当时,他刚被人堵了,东街口的那几个混小子,有一个双胞胎弟弟是7班的学生,那人跟林霏开表白了,估计想来一场轰轰烈烈的师生恋。但是林霏开拒绝了。
他们就商量着,要堵林霏开。他正好撞上了,就解决一下,也没什么。大问题是,那这个小痞子不知道怎么认识了一个年纪更大的无赖,姓王,都管他叫老王,因为抢劫超市吃过两年牢饭,但他不是什么安生的性子,刚出来,就到处收罗小弟,整天混混。

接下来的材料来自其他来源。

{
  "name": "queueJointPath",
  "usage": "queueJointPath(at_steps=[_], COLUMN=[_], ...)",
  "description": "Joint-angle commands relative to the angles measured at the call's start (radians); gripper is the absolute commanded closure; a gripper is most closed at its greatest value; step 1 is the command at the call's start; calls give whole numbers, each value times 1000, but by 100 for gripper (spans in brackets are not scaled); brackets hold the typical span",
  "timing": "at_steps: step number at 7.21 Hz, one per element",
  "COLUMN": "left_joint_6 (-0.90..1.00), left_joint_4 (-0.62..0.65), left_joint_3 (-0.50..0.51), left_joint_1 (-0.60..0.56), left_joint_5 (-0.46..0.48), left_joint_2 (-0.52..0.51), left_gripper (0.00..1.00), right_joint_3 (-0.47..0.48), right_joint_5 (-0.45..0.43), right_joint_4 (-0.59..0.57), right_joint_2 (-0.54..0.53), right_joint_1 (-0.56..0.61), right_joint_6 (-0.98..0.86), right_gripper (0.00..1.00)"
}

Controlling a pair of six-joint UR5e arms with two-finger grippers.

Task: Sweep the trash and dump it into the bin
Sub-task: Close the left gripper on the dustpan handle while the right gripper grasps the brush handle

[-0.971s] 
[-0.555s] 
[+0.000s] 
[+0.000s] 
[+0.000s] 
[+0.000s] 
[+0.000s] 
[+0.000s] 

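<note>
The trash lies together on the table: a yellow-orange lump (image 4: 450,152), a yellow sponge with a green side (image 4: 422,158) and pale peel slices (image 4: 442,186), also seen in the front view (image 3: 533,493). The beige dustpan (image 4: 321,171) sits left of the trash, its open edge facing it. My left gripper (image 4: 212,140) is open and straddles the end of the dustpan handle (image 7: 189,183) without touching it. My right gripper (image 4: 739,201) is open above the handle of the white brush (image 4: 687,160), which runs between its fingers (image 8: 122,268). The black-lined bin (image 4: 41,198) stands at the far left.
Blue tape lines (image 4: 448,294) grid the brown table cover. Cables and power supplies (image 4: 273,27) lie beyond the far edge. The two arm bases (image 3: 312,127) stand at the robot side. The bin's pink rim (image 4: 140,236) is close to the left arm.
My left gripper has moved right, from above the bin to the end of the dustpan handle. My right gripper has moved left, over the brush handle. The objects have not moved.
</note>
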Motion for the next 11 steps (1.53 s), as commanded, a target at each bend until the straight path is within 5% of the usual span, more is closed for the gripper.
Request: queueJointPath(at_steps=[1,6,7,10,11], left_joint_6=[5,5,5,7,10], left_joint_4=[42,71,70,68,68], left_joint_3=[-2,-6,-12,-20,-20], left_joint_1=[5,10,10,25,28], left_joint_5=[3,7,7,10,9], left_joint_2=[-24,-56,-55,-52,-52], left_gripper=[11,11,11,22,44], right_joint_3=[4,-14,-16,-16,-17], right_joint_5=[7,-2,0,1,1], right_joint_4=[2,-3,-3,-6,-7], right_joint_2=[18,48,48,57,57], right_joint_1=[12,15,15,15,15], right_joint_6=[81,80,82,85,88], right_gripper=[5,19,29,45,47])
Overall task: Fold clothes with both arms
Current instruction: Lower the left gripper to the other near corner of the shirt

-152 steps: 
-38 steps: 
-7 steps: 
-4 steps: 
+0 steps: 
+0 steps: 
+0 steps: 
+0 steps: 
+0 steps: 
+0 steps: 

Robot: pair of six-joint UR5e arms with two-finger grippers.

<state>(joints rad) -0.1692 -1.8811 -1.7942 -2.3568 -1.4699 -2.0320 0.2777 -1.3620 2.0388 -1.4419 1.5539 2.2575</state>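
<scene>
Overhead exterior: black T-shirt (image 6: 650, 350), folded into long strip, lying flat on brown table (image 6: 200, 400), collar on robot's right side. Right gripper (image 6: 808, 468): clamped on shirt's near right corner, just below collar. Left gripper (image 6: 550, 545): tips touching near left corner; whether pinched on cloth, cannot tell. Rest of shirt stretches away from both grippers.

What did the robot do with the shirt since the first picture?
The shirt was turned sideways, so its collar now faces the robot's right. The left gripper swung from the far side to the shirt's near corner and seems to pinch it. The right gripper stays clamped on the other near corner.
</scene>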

老王年轻的时候,是个纯粹的无赖,抢劫勒索,赌酒斗殴什么没干过,心眼忒坏。但是年轻的时候,惧怕法律,收着点,现在吃过牢饭了,反而更加无法无天。
苏霁月对上他们,几十个人,都带着家伙,他也是不懂,林霏开就一小姑娘,带刀干嘛,切西瓜,吓吓她?
因为熬夜,没空吃早餐,低血糖,昏昏沉沉过了一天,他就挨了两下,走出来的时候,只有他身上没沾地上的污水。
他素来以性格乖张的形象示外,无缘无故和他们干架,别人也不会有什么怀疑,最多八卦一下,他们是怎么惹到他这个小无赖的。
撑着一口气回到家门口,一放松,直接倒在地上,他用手撑地,背靠着墙,把手上拿的校服外套丢在一边,大口呼吸。
午饭晚饭他都没吃,呼吸间,胃里一抽一抽地疼,这一整天他就吃了一把杨晓阳的小熊饼干。
苏霁月靠着墙坐了很久,直到听到她的脚步声。他连忙放下挽着的衣服袖子,低着头听她的脚步声。
数着她上楼的步数,不知何时,她的脚进入了视线。他想看看,他这幅样子,她会作何反应。
意料之中,她礼貌关心,询问他需不需要帮忙。她凑近时,那股清新的香味再次出现,他用力呼吸,闻一次少一次。
他回绝之后,她就回了家,那声细微的“林老师”是故意的,他想,如果她听见了,并且回应他,他就,就怎样,没想好。最好还是没有关系。
意料之外的是,她听见了,她又走回来,蹲在他面前。她身后是淡黄色的暖光,好像每次,她都会被光笼罩。
她说进她家的时候,他鬼使神差地答应了。
但是走进屋子的那一瞬间,他就后悔了。他低着头,不往里看,不看她的生活。他不应该打扰她的,不应该进入她的家,不应该发展几面之缘以外的关系。
苏霁月的脚往后退了一步,还想再退,却被人拉住了手臂。他听见她问:“头晕吗?我扶着你吧。”
这是两人第一次肢体接触,青草的清香就在鼻尖,他昏了头,走进了她的家。